- Interactive map of Signal Hill
- Signal Hill Location within Texas Signal Hill Signal Hill (the United States)
- Coordinates: 35°50′39″N 101°23′40″W﻿ / ﻿35.84417°N 101.39444°W
- Country: United States
- State: Texas
- County: Hutchinson County
- City: Stinnett
- Founded by: Earl Thompson

= Signal Hill, Texas =

Signal Hill is a summit and ghost town located east of Stinnett, Hutchinson County, Texas, United States, at an elevation of 3,238 feet (987 meters) above sea level.

== History ==
Signal Hill was established as an oil boom camp by Earl Thompson in 1926, and thorough the 1920s it was regarded as a place for law-breakers such as bootleggers, prostitutes, and gamblers to socialize.
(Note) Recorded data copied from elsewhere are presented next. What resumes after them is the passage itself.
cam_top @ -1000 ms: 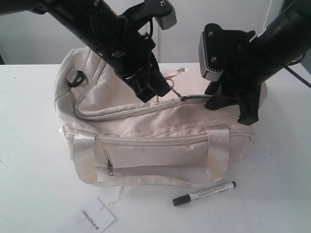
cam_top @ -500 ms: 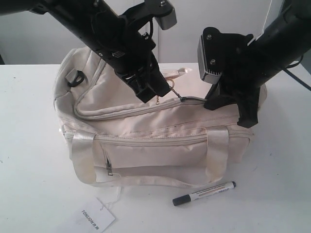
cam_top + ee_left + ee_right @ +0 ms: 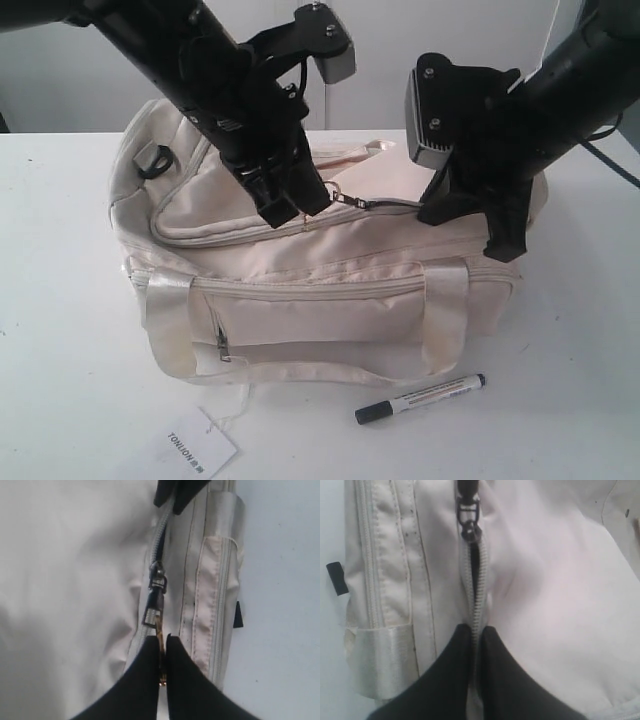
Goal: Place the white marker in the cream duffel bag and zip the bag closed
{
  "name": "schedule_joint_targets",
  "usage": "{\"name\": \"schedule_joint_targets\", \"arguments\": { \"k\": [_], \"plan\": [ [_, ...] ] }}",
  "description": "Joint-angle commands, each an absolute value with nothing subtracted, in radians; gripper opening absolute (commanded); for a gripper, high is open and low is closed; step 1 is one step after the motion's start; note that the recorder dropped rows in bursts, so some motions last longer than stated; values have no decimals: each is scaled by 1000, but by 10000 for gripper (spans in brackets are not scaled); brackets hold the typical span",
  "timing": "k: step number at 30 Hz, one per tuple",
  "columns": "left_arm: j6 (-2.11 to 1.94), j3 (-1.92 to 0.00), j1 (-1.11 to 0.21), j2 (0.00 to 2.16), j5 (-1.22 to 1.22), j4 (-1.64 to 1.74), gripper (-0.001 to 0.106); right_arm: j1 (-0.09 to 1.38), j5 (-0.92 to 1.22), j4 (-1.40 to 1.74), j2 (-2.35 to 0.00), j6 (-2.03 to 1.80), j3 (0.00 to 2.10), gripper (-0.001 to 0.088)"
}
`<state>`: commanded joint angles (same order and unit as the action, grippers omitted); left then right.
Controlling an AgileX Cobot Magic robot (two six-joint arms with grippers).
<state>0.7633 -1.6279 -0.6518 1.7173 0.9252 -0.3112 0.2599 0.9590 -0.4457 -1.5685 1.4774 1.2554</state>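
Observation:
The cream duffel bag (image 3: 330,270) lies on the table with its curved top zipper (image 3: 390,207) facing up. My left gripper (image 3: 315,200) is shut on the gold ring pull (image 3: 159,630), which trails from the zipper slider (image 3: 157,575). My right gripper (image 3: 435,212) is shut on the bag's zipper edge (image 3: 476,605), at the right end of the top. Between the slider (image 3: 469,510) and the right fingertips a short dark gap (image 3: 474,562) shows in the zipper. The white marker (image 3: 420,397) lies on the table in front of the bag, right of centre, apart from both grippers.
A white paper hang tag (image 3: 195,447) lies on the table at the bag's front left, on a thin string. Satin handles (image 3: 445,315) drape over the bag's front around the front zip pocket (image 3: 310,320). The white table (image 3: 60,330) runs to a pale wall behind.
My left gripper has moved left with the ring pull, dragging the slider left along the top zipper and opening a short gap. The right gripper has stayed nearly still.

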Motion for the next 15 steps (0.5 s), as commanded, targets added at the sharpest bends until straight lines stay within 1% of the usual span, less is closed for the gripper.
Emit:
{"name": "schedule_joint_targets", "arguments": {
  "k": [15],
  "plan": [
    [763,-1628,-652,1717,1001,-195,0,260,955,-408,-1566,1477,1255,0]
  ]
}}
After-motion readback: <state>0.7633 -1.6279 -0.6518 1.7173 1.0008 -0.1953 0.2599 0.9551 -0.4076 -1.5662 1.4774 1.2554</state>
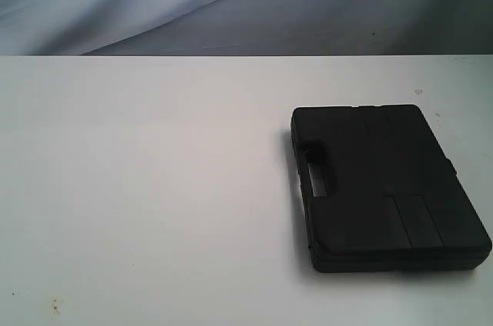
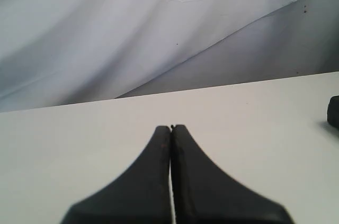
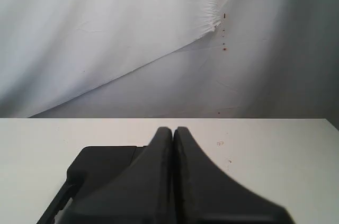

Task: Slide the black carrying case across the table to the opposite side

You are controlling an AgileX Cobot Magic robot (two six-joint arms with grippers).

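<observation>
black case (image 1: 389,187) lies at four o'clock on the worktop (image 1: 154,203), near the closed right fingers (image 3: 166,135); closed left fingers (image 2: 164,135) well apart.

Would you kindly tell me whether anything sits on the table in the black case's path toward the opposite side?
Nothing visible does. In the exterior view the case lies on the right of the table, and the white surface stretching left of it shows only a few tiny specks.

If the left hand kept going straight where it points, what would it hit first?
Probably nothing on the table: the shut left hand points over bare white surface, the case off to one side. Beyond the edge hangs cloth.
</observation>
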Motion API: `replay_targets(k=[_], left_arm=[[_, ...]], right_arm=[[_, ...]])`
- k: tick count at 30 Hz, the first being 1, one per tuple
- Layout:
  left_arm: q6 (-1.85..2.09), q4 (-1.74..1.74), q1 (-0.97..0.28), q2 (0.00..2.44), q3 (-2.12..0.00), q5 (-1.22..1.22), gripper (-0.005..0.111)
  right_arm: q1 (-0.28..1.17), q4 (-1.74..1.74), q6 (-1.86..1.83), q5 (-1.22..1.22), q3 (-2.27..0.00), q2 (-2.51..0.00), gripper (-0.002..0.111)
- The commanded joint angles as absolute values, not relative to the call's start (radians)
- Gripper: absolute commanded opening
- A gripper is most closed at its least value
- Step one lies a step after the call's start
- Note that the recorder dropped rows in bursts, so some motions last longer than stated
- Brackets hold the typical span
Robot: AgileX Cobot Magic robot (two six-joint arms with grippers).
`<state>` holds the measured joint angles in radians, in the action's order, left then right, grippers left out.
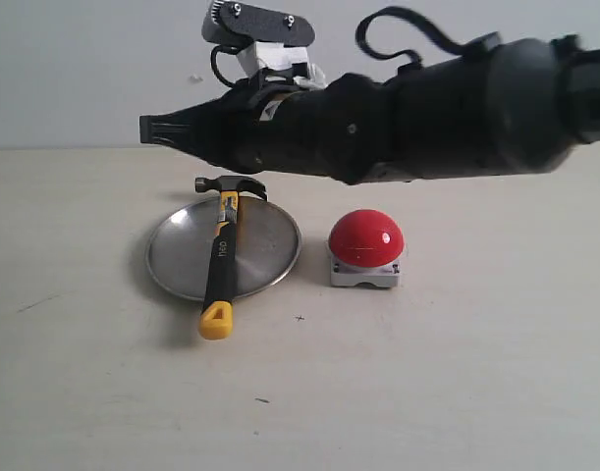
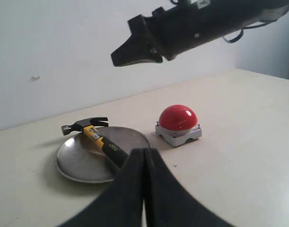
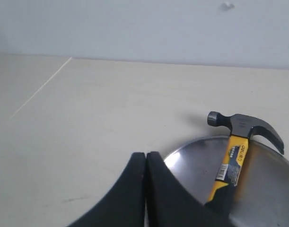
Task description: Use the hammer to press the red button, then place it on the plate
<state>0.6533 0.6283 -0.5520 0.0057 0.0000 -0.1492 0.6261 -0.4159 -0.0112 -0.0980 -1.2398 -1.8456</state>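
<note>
Exterior view: the right gripper [image 1: 154,130] hangs in the air at the end of a black arm [image 1: 427,103] that reaches in from the right and across the middle, its tip pointing left. The fingers are pressed together and pinch nothing. Below the gripper and clear of it lies the hammer [image 1: 221,250], resting across the plate [image 1: 177,257]. Its dark head juts past the plate's far rim, and its yellow end sticks out past the near rim, over the table [image 1: 457,383]. The red button [image 1: 366,237] stands on its grey base just beside the plate, on the right, not touching it.

Right wrist view: the right gripper [image 3: 145,157] shows two dark fingers [image 3: 130,189] meeting along a thin seam, with nothing between them. The hammer [image 3: 232,161] and the plate [image 3: 194,158] lie beyond the fingertips and to one side, apart from them.

Left wrist view: the left gripper [image 2: 145,152] is likewise closed tight on itself and empty. Past its tips lie the plate [image 2: 75,163] and the hammer [image 2: 104,144], with the red button [image 2: 178,117] next to them. The right gripper [image 2: 135,49] is seen high above the plate, against the pale wall [image 2: 49,47].
</note>
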Motion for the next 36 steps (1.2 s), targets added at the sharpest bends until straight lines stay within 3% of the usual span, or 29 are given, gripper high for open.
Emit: replay_targets(k=[1,10,15,20,36], left_arm=[[0.650,0.640,-0.558,0.000,0.000,-0.140,0.000],[0.650,0.640,-0.558,0.000,0.000,-0.140,0.000],[0.650,0.640,-0.558,0.000,0.000,-0.140,0.000],[0.650,0.640,-0.558,0.000,0.000,-0.140,0.000],[0.650,0.640,-0.558,0.000,0.000,-0.140,0.000]], right_arm=[[0.664,-0.408,-0.171,-0.062,-1.116,-1.679,0.000],[0.812,-0.408,-0.243,-0.209,-0.723,-1.289,0.000],[0.825,-0.408,-0.243,-0.095,-0.594,-1.133,0.000],[0.825,-0.408,-0.240,0.029,-0.584,-1.056,0.000],[0.825,-0.410,-0.243,0.029,-0.586,-1.036,0.000]])
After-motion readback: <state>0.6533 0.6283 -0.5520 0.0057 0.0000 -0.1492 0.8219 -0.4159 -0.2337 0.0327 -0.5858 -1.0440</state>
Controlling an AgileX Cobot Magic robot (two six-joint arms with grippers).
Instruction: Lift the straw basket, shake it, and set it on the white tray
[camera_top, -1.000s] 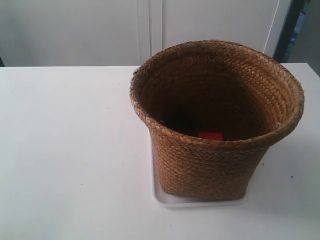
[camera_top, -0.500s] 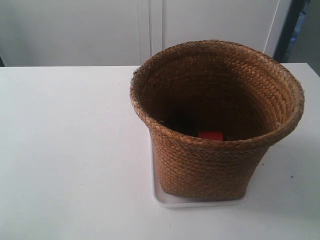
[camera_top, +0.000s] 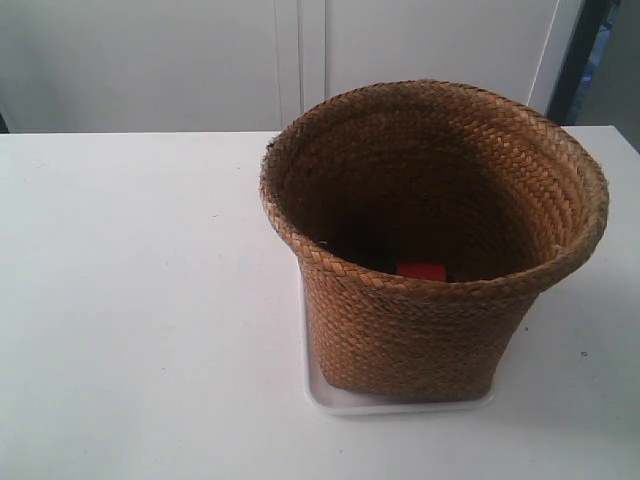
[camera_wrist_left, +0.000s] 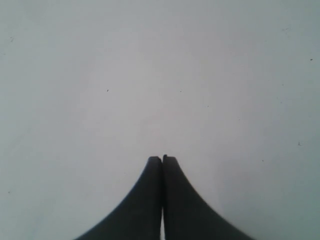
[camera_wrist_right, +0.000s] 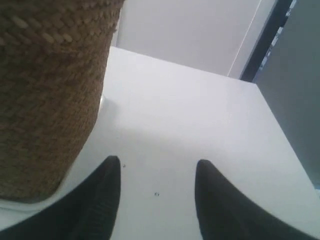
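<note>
Woven brown straw is seen standing upright on glossy white: the straw basket (camera_top: 430, 330) rests with its base inside the white tray (camera_top: 400, 405), which lies on the desk (camera_top: 130, 300). Since nothing is gripped, the placing step is judged to be done and the task at its close. All that the next move would call for is that the arms be drawn clear without the basket's wall being brushed. Only from the exterior view can the dark inside be looked into, where a small red object (camera_top: 421, 270) is shown; no arm is shown there. The left jaws are shown pressed together over bare desk in the left wrist view. The right jaws are shown spread and empty, just beside the basket's side, in the right wrist view.
</note>
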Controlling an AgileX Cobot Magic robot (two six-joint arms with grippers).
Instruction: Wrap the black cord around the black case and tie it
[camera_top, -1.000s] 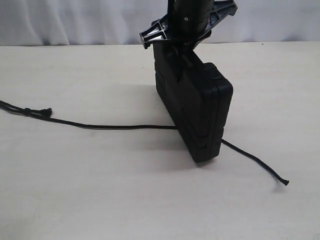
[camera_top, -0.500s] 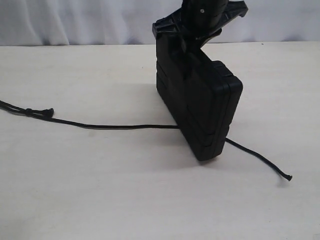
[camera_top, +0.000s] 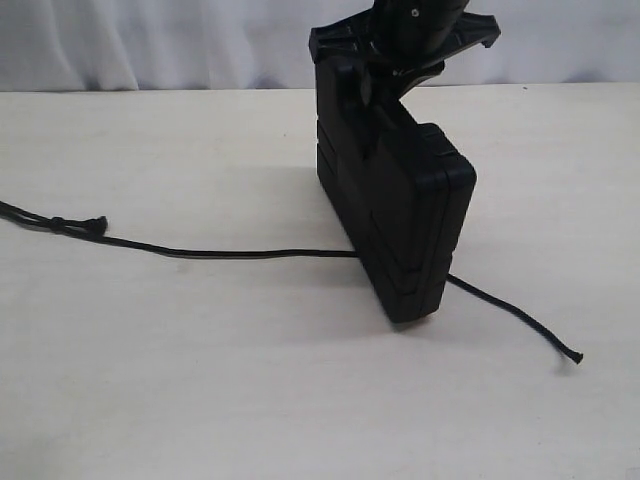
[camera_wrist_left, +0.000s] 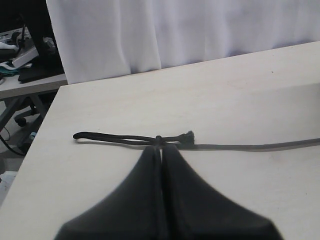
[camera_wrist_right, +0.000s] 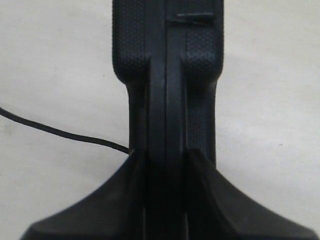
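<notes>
The black case (camera_top: 400, 210) stands upright on a narrow edge at the table's middle. My right gripper (camera_top: 375, 85) comes down from above and is shut on the case's upper far end; in the right wrist view its fingers (camera_wrist_right: 125, 190) clamp both faces of the case (camera_wrist_right: 165, 50). The black cord (camera_top: 250, 254) lies on the table, runs under the case and ends at the right (camera_top: 574, 356). My left gripper (camera_wrist_left: 160, 148) is shut, its tips right at the cord's knot (camera_wrist_left: 158, 138). Whether it pinches the knot I cannot tell.
A light tabletop (camera_top: 200, 380) carries everything, with a white curtain (camera_top: 150, 40) behind it. The cord's knotted, looped end (camera_top: 60, 223) lies at the far left. Past the table's edge in the left wrist view stand another table and clutter (camera_wrist_left: 25, 60).
The right gripper has turned and shifted a little to the right with the case, so the case's near end swung slightly. The cord's right end slid a bit. The left end stayed put.
</notes>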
In 1926, several stigmatized properties were built upon the camp, such as beer emporiums, brothels, gambling dens, and speakeasies, as well as several amenities such as drugstores, filling stations, an ice house, a welding shop, a boiler shop, a hardware store, oil-supply houses, a meat market, a theater, hotels, and houses.

Signal Hill's population rapidly decreased after a cleanup of Borger city by the Texas Rangers in 1927, and the community was abandoned after a year.